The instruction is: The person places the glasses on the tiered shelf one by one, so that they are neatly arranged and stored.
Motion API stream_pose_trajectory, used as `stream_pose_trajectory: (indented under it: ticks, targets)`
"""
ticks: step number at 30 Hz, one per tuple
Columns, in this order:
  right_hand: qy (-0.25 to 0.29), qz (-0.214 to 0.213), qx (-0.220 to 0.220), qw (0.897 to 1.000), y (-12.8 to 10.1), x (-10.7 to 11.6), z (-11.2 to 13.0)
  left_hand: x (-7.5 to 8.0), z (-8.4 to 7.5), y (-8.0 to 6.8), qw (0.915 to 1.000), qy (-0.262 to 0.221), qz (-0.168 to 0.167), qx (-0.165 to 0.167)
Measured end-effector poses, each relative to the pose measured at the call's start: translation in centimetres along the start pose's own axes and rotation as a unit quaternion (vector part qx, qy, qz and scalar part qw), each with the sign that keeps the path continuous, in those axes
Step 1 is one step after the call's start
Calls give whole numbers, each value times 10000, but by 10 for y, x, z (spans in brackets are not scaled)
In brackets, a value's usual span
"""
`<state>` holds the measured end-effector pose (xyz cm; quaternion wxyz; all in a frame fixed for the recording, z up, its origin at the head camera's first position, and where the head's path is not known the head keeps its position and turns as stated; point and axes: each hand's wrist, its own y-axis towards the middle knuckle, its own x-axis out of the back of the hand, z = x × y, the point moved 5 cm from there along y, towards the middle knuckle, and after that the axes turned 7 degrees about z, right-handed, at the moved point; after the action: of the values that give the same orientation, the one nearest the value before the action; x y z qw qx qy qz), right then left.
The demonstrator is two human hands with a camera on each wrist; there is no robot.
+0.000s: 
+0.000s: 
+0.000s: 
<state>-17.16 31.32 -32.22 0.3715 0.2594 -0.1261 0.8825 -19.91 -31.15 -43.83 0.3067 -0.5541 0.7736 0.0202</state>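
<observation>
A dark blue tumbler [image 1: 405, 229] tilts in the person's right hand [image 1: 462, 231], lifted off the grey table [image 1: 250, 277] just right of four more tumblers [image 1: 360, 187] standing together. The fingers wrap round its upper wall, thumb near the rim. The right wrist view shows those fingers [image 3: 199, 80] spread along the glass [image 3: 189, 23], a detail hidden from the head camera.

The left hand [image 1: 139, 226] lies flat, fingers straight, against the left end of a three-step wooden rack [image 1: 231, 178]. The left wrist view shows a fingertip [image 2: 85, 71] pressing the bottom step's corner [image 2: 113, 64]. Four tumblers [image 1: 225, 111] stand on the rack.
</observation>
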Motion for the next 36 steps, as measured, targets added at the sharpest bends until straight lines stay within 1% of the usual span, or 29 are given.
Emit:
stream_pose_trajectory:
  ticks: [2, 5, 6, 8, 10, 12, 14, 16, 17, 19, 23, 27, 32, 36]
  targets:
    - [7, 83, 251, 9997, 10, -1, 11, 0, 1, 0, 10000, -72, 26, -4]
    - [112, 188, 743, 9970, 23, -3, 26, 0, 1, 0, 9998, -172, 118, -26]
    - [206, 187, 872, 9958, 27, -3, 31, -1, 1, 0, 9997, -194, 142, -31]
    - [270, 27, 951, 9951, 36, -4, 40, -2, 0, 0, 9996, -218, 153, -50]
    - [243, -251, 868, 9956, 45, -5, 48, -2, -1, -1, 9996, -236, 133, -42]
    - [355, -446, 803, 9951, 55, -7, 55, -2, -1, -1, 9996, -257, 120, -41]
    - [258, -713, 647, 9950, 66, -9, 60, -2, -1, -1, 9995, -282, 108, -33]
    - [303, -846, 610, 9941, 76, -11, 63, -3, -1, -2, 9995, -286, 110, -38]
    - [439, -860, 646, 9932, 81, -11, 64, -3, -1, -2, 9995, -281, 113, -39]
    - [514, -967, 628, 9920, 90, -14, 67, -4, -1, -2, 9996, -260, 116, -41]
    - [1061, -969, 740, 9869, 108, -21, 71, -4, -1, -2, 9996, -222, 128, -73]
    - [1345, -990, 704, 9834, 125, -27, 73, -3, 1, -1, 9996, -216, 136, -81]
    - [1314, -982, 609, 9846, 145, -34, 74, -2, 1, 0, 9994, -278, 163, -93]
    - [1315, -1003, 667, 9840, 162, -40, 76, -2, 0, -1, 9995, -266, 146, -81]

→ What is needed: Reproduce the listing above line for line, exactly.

→ Exercise output:
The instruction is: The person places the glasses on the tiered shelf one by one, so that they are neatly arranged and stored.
Motion API stream_pose_trajectory, used as `stream_pose_trajectory: (indented under it: ticks, targets)`
"""
ticks: step number at 30 Hz, one per tuple
Columns, in this order:
  right_hand: qy (-0.25 to 0.29), qz (-0.214 to 0.213), qx (-0.220 to 0.220), qw (0.897 to 1.000), y (-12.8 to 10.1), x (-10.7 to 11.6), z (-11.2 to 13.0)
  left_hand: x (-7.5 to 8.0), z (-8.4 to 7.5), y (-8.0 to 6.8), qw (0.915 to 1.000), qy (-0.262 to 0.221), qz (-0.168 to 0.167), qx (-0.165 to 0.167)
Measured end-effector poses, each relative to the pose measured at the call's start: translation in centimetres along the start pose's own axes and rotation as a unit quaternion (vector part qx, qy, qz and scalar part qw), each with the sign that keeps the path continuous, in those axes
Step 1 is one step after the call's start
Calls give whole numbers, each value times 10000, but by 10 for y, x, z (spans in brackets are not scaled)
In brackets, a value's usual span
"""
`<state>` holds the measured end-effector pose (xyz cm; quaternion wxyz; all in a frame fixed for the recording, z up, its origin at the head camera's first position, and where the head's path is not known the head keeps its position and turns as stated; point and axes: each hand's wrist, its own y-axis towards the middle knuckle, its own x-axis out of the back of the hand, z = x × y, the point moved 5 cm from there along y, towards the middle knuckle, and after that the axes turned 7 degrees about z, right-handed, at the moved point; after the action: of the values that give the same orientation, the one nearest the value before the action; x y z qw qx qy qz), right then left.
The demonstrator is two human hands with a camera on each wrist; there is no robot.
+0.000s: 
+0.000s: 
+0.000s: 
<state>-17.16 31.32 -32.22 0.3715 0.2594 -0.1261 0.8825 -19.91 -31.15 -43.83 0.3067 -0.5541 0.7736 0.0202</state>
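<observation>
A dark blue tumbler [image 1: 405, 229] tilts in the person's right hand [image 1: 462, 231], lifted off the grey table [image 1: 250, 277] just right of four more tumblers [image 1: 360, 187] standing together. The fingers wrap round its upper wall, thumb near the rim. The right wrist view shows those fingers [image 3: 199, 80] spread along the glass [image 3: 189, 23], a detail hidden from the head camera.

The left hand [image 1: 139, 226] lies flat, fingers straight, against the left end of a three-step wooden rack [image 1: 231, 178]. The left wrist view shows a fingertip [image 2: 85, 71] pressing the bottom step's corner [image 2: 113, 64]. Four tumblers [image 1: 225, 111] stand on the rack.
</observation>
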Motion for the next 36 steps, as measured, targets added at the sharpest bends until straight lines stay within 1% of the usual span, or 29 are given.
Emit:
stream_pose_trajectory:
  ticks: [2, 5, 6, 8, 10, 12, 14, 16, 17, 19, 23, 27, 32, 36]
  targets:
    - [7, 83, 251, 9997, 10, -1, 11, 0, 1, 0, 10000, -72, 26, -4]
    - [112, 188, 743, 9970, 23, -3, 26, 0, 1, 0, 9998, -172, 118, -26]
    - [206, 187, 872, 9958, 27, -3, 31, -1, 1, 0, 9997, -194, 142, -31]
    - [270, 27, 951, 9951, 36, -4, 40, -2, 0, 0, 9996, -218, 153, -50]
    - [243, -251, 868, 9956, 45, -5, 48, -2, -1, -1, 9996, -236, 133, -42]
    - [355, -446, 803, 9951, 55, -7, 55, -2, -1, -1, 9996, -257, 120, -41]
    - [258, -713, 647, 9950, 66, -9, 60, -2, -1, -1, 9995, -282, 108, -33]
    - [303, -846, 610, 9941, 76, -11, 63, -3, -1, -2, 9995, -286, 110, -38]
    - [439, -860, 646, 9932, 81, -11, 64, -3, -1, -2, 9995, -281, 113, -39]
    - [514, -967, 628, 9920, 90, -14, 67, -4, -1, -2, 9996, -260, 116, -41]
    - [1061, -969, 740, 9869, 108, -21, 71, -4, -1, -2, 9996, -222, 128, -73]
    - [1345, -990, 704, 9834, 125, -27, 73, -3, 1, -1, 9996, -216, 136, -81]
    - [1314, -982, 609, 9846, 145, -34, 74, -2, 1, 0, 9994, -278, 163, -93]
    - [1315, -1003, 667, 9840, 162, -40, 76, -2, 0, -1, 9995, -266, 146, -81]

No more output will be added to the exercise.